Is your bracelet actually 18mm wide where it meets the clasp ?

I was only guessing at the width, from a couple of photos I saw.


----------



## Challengechappers (Oct 6, 2011)

SEIKO7A38 said:


> Challengechappers said:
> 
> 
> > That clasp on ebay seems to have different coloured start links to mine, can they be taken out?
> ...


Ok, sorry, as a newbie i'm probably asking some dumbass questions.... The measurement of the link attached to the clasp is 18mm between the hinges (?), although the width of the last link as a whole is 20mm.

Are the links easy to attach to the clasp? As the pins there are different to the link pins (link pins have one split end, clasp pins don't).

Thanks for the help btw.


----------



## SEIKO7A38 (Feb 12, 2009)

Challengechappers said:


> Ok, sorry, as a newbie i'm probably asking some dumbass questions....


Well, I didn't like to say. :grin:



Challengechappers said:


> This has an expansion clasp.


I've been trying to figure out exactly what your watch's (factory) bracelet / clasp set-up is. :umnik2:

Took me a while to find some decent photos of it, but there are quite a few in this thread on UhrForum.de:

http://uhrforum.de/citizen-jy0075-54e-promaster-carbon-t36974





































From those photos, it appears to me, that your existing watch bracelet's clasp has a 'dive extension'.

Obviously if you fitted the 18mm 'multi-hole' adjustable clasp which I suggested, you'd lose that facility (and extra length).



Challengechappers said:


> The measurement of the link attached to the clasp is 18mm between the hinges (?), although the width of the last link as a whole is 20mm.


It appears from the photos, that the last 2 bracelet links either side of the clasp 'step in' to fit it.

So, if the bracelet links are 20mm as you say, then it's a pretty safe bet you need an 18mm clasp.



Challengechappers said:


> Are the links easy to attach to the clasp?
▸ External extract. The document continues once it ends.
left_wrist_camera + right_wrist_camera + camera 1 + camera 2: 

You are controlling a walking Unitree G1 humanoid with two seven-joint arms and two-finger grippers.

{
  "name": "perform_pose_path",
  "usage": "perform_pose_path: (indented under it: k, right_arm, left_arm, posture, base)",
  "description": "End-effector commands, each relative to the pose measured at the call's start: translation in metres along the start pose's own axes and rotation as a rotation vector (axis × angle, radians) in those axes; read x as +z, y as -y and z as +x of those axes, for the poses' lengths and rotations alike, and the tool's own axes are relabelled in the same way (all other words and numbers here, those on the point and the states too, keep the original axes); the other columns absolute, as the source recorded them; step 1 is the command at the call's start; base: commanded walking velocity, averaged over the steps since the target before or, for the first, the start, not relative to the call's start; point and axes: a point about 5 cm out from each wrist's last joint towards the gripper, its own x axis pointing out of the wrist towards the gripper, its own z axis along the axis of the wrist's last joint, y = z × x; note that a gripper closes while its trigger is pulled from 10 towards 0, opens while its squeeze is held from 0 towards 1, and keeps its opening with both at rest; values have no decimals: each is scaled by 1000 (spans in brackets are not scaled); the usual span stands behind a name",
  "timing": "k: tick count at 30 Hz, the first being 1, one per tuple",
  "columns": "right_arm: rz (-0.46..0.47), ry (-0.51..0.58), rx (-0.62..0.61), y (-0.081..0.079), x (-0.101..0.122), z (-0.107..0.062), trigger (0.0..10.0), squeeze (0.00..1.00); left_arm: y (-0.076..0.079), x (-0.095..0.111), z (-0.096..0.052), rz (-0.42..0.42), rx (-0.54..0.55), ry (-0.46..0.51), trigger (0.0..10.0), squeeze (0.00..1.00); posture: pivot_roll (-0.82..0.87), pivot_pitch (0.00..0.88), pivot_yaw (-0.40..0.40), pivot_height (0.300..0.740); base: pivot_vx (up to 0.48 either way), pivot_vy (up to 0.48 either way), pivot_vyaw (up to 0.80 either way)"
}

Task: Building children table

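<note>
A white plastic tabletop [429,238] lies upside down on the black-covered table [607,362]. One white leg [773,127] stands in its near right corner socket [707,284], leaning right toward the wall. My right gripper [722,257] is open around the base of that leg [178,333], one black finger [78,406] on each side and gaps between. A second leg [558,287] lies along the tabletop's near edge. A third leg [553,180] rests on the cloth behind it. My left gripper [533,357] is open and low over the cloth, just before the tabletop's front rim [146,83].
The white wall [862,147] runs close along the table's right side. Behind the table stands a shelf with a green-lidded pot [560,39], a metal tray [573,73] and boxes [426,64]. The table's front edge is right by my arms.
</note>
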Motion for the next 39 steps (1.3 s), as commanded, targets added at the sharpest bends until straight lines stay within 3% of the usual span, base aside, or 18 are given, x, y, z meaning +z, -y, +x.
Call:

As the pins there are different to the link pins (link pins have one split end, clasp pins don't).


Yes. The pins attaching the ends of the bracelet to the clasp are likely to be (spring-loaded) spring bars.

They're similar to the ones which hold a watch case to the bracelet or strap (on most conventional watches),

but with a short (single flange) bead (end). Something like this:










Presuming you don't lose them, you can re-use the ones from your existing clasp.


----------



## SEIKO7A38 (Feb 12, 2009)

SEIKO7A38 said:


> Challengechappers said:
> 
> 
> > Ok, sorry, as a newbie i'm probably asking some dumbass questions....
> ...


In return, here's a basic (dumbass) question from me. :wink2:

Can you not 'lock' the 'dive extension' in one (intermediate) position, to give you the exact wrist fitting you need ? 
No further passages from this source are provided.